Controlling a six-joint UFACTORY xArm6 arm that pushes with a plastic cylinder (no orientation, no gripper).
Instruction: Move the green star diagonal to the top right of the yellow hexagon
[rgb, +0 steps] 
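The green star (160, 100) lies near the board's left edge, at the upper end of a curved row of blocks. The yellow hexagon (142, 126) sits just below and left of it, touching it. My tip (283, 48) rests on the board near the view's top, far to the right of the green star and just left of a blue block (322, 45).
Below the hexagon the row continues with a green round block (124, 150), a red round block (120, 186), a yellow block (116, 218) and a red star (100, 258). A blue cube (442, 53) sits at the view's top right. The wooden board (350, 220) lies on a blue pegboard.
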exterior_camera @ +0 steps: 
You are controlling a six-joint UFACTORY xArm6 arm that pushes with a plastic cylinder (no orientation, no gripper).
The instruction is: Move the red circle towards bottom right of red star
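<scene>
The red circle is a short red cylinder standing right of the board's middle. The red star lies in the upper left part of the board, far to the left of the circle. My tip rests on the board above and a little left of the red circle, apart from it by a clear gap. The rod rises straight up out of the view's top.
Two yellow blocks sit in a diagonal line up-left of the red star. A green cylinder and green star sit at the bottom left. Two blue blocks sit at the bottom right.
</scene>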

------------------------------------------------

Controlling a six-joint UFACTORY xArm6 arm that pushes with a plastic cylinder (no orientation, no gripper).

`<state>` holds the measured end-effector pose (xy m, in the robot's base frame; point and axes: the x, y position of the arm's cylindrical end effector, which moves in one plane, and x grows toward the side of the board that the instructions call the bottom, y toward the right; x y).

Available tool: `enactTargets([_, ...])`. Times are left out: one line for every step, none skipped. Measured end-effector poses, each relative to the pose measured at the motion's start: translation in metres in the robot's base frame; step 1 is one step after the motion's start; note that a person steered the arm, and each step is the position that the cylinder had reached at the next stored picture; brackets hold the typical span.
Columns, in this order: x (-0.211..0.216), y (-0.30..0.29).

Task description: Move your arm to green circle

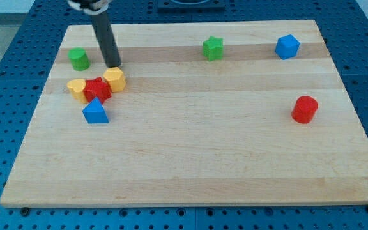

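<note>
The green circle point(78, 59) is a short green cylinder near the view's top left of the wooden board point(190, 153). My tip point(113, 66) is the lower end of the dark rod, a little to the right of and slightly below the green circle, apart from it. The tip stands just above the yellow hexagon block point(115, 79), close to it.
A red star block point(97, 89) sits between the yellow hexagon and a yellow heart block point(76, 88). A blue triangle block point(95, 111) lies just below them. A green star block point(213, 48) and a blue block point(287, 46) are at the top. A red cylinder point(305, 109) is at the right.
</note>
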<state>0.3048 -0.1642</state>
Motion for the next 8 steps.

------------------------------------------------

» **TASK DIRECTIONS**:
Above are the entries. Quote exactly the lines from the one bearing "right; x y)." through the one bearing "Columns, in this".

» **TASK RESPONSE**:
`<state>` holds the measured end-effector pose (xy m, in the robot's base frame; point and axes: the x, y position of the arm's cylindrical end effector, which moves in one plane, and x grows toward the side of the board that the instructions call the bottom, y toward the right; x y).

Available tool: `enactTargets([_, ...])`. Times are left out: one line for every step, none skipped. Measured end-effector poses, each relative to the pose measured at the motion's start: translation in metres in the robot's base frame; step 1 is one step after the motion's start; note that a person steered the arm, and each step is the position that the cylinder had reached at the next stored picture; brackets hold the typical span.
Columns, in this order: x (-0.211..0.216), y (-0.30..0.29).

No additional answer is expected.